Argrow empezó a pasear por la estancia como si estuviera reflexionando. Después, en atención a su público, se situó entre dos estanterías de libros para que no pudieran verlo desde el exterior de la biblioteca jurídica. Abrió hábilmente su móvil, marcó un número y se lo acercó al oído.
—Sí, aquí Wilson Argrow —dijo—. ¿Está Jack? Sí, dígale que es importante.
Esperó.
—¿Quién demonios es Jack? —preguntó Spicer desde el otro extremo de la estancia.
Beech y Yarber prestaron atención mientras vigilaban.
—Mi hermano el de Boca —contestó Argrow—. Es abogado especialista en transacciones inmobiliarias.
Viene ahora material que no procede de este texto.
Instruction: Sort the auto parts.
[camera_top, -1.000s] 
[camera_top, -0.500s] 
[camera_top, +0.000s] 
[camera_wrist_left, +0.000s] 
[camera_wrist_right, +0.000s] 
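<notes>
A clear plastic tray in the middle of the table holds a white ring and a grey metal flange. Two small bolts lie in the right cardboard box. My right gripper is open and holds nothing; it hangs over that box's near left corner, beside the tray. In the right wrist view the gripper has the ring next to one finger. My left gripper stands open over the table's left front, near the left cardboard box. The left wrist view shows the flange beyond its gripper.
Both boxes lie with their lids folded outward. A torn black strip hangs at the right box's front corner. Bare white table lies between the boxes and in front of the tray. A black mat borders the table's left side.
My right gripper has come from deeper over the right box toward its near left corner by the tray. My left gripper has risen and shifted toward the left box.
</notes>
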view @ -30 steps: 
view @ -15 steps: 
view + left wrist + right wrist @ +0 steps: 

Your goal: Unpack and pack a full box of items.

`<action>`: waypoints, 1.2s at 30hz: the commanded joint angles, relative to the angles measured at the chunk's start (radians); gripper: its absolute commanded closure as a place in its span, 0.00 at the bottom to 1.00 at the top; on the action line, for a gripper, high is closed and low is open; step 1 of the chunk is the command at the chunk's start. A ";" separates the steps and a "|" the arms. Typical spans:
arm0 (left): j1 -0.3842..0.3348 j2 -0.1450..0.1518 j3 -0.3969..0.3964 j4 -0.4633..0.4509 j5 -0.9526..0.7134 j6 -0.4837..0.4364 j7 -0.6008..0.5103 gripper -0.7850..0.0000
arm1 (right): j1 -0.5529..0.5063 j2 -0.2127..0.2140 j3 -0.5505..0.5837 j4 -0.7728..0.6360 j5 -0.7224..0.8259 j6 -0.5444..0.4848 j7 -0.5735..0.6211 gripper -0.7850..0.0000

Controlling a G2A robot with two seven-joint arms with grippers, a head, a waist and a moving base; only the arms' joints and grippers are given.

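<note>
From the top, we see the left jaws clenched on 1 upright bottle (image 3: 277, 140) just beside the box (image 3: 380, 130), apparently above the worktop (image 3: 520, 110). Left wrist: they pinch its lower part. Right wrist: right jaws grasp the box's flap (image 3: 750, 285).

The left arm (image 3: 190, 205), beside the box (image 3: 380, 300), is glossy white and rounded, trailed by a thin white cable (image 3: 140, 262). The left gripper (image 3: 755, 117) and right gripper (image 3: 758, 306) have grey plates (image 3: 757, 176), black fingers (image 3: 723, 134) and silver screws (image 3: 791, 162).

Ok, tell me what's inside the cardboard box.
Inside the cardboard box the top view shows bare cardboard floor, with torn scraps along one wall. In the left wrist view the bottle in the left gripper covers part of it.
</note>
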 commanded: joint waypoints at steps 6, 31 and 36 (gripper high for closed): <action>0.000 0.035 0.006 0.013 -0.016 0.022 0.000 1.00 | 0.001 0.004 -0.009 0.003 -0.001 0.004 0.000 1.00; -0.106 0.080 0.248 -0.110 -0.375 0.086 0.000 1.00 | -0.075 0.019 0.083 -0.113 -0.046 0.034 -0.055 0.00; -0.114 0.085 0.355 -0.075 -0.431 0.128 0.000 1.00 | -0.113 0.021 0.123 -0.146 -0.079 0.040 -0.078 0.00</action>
Mañana vendrá a verme. —Después, por teléfono, dijo—: Hola, Jack, soy yo. ¿Vienes mañana? Te daré unas cartas para que las eches al correo. Bueno. ¿Cómo está mamá? Bueno. Hasta mañana.
La perspectiva de reanudar su correspondencia intrigaba a los miembros de la Hermandad. Argrow tenía un hermano abogado, además de un teléfono, inteligencia y agallas. Guardó el artilugio en el bolsillo y salió de entre las estanterías.
—Mañana por la mañana le entregaré la declaración a mi hermano. Él la enviará por fax al banco. A mediodía de pasado mañana, el dinero se hallará sano y salvo en Panamá, ganando un quince por ciento. Es pan comido.
—Podemos fiarnos de su hermano, ¿verdad? —pregunto Yarber.
—Pero, hombre, por Dios —contestó Argrow, casi ofendido por la pregunta mientras se encaminaba hacia la puerta—. Nos vemos luego. Necesito tomar un poco el aire.